I was on them for a few years and have occasionally gone back on them for a year or so to help with stressful periods.

whippettiger · 23/01/2021 08:38

the drug yes, the brain is telling you it's great. But it's a drug. Not a healed, naturally better you.

I was so depressed I couldn’t feel any love for my child. I wasn’t bonding with her, wasn’t eating, I couldn’t sleep at night and every minute felt like an hour. I knew I couldn’t do it any longer and fantasised about dying, all day, every day. Sertraline got me back on an even keel and allowed me to rebuild my life.

The drug didn’t feel amazing, I had some side effects and vastly prefer not being on medication.

When the depression subsided, after 3 weeks or so on sertraline I felt the love for my child that I should have done. I loved being a mum, I ate food and gained weight again. That very much was a healed me.

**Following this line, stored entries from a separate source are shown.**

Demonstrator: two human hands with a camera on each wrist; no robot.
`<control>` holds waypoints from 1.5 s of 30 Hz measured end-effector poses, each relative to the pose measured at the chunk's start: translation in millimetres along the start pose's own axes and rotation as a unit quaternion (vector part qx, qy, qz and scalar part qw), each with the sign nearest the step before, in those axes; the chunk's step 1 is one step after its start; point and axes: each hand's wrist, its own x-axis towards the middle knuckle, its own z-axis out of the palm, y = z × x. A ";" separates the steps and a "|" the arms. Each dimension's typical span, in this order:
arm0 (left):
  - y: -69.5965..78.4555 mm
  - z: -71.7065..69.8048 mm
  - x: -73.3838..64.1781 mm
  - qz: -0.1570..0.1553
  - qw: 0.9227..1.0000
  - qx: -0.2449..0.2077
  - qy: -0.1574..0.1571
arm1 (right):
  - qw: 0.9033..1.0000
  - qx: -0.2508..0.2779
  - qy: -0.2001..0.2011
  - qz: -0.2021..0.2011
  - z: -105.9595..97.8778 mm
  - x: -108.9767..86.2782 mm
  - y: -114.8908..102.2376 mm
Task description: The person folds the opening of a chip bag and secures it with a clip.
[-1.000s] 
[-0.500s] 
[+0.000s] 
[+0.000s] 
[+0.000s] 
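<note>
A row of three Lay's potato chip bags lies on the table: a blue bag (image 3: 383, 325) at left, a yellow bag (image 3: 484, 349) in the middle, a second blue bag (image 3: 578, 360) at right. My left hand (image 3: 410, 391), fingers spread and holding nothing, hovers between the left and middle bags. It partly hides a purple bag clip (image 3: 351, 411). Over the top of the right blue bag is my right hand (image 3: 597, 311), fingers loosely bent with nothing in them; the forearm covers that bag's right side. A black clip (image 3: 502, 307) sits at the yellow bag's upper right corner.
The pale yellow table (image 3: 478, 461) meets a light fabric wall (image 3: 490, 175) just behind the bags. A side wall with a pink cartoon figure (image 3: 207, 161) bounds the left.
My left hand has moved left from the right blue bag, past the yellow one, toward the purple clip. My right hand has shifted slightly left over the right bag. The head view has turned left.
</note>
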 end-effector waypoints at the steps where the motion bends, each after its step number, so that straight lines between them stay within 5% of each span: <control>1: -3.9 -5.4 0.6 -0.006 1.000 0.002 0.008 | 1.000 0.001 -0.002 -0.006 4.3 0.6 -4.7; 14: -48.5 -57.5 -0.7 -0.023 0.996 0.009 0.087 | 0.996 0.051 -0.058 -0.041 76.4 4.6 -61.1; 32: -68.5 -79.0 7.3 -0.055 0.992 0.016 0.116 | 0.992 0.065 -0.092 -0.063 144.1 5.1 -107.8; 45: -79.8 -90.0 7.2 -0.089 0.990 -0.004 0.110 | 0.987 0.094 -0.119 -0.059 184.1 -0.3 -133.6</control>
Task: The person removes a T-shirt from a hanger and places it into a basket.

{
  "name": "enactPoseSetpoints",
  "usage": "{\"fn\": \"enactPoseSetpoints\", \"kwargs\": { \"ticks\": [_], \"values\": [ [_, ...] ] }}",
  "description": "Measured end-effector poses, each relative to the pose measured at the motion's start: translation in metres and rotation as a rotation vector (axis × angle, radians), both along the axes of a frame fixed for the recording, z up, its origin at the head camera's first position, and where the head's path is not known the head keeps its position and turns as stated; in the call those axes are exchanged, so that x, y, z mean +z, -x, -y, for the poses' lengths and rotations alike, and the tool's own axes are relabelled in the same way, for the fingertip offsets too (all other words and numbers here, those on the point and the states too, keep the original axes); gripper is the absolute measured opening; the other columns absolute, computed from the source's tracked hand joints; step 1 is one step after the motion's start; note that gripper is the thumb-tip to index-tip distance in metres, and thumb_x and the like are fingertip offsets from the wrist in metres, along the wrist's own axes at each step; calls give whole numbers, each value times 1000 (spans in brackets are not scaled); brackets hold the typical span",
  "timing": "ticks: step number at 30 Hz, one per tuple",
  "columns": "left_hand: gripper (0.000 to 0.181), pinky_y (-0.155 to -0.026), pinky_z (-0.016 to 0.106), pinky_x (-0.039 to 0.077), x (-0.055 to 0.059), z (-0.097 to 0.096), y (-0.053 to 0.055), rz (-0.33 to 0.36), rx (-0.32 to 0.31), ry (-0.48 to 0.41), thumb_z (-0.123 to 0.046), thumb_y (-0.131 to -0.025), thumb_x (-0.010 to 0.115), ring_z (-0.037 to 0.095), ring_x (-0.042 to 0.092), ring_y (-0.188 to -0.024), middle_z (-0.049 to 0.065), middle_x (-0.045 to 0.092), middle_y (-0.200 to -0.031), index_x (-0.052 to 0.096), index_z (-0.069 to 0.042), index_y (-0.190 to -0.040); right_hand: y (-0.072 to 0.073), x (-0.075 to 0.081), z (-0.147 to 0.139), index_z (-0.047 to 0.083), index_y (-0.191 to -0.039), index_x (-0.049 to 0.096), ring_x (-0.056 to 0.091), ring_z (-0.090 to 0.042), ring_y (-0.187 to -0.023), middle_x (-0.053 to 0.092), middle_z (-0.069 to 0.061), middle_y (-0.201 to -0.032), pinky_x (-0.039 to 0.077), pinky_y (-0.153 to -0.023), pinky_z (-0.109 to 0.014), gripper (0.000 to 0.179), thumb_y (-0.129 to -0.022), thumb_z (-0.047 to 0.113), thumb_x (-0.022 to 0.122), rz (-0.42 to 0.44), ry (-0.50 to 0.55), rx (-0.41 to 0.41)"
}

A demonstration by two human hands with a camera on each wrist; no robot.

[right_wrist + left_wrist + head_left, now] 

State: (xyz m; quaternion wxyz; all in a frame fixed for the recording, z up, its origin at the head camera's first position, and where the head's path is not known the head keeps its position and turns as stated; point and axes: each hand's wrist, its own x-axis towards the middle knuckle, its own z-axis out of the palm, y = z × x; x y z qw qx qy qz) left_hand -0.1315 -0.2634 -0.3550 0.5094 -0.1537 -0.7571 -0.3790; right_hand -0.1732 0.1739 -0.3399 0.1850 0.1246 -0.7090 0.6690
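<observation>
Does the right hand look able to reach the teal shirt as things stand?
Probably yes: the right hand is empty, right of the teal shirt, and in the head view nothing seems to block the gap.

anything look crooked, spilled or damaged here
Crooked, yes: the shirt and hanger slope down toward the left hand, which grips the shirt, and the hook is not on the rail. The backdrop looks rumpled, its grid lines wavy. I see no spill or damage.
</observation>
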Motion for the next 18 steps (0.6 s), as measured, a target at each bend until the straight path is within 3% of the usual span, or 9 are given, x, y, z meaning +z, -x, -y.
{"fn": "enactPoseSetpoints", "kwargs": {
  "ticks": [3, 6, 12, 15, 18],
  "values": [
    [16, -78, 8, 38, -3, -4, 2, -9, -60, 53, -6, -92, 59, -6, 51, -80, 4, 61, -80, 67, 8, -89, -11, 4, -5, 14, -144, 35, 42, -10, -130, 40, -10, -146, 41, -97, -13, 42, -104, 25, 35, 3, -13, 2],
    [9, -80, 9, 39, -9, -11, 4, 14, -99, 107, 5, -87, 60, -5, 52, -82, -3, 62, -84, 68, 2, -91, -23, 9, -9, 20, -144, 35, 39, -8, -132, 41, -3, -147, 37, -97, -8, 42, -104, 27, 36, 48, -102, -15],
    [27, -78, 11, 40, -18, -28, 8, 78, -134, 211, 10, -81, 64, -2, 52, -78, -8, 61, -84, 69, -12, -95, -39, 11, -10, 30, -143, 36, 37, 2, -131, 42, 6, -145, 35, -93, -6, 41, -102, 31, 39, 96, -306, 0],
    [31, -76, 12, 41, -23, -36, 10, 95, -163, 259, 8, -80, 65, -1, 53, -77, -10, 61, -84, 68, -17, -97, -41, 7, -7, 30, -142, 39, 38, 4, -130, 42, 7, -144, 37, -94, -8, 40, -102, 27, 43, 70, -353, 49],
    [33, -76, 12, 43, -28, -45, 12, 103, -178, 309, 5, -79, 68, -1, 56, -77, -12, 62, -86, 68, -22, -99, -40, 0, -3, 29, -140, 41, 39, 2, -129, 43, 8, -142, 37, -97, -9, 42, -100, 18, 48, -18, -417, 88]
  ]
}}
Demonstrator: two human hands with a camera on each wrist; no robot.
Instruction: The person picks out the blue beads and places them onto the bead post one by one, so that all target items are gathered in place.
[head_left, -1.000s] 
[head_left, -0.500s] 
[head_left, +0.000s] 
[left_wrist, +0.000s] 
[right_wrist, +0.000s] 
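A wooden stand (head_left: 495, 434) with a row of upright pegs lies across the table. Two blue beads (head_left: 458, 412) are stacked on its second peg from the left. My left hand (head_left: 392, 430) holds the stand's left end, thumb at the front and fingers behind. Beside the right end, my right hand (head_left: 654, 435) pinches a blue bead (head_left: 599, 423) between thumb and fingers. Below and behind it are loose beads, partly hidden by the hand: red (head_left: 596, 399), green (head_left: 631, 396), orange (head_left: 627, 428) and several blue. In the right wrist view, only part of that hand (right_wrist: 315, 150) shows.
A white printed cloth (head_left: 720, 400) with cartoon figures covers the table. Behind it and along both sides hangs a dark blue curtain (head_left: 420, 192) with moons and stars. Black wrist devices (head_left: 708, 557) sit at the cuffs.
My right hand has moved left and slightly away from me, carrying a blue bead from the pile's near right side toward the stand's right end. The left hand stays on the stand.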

That’s the nature of a chemical imbalance and using an SSRI to fix it. All the talking therapies in the world and nice walks wouldn’t have helped me.

When you need it, it gets you back to a point where you can pull yourself out of it.

postcardfromme · 23/01/2021 08:40

It's changed my life. If I had taken it about 10 years earlier it probably would have saved my marriage

justtryingtogeton · 23/01/2021 08:44

It's been my life saver!

Now 42, suffered with pure o, a form of ocd for 23 years, to a low dose of magic sertraline, and I'm good... I'm sad at the wasted years too!

I recommended a few friends to take it but all are resistant due to the stigma of taking tablets... more fool them, I feel great!

glassecase · 23/01/2021 08:51

I haven't told anyone except one friend who is also taking it, and my husband.

Guess there is a stigma. Plus it's just no one else's business in my opinion.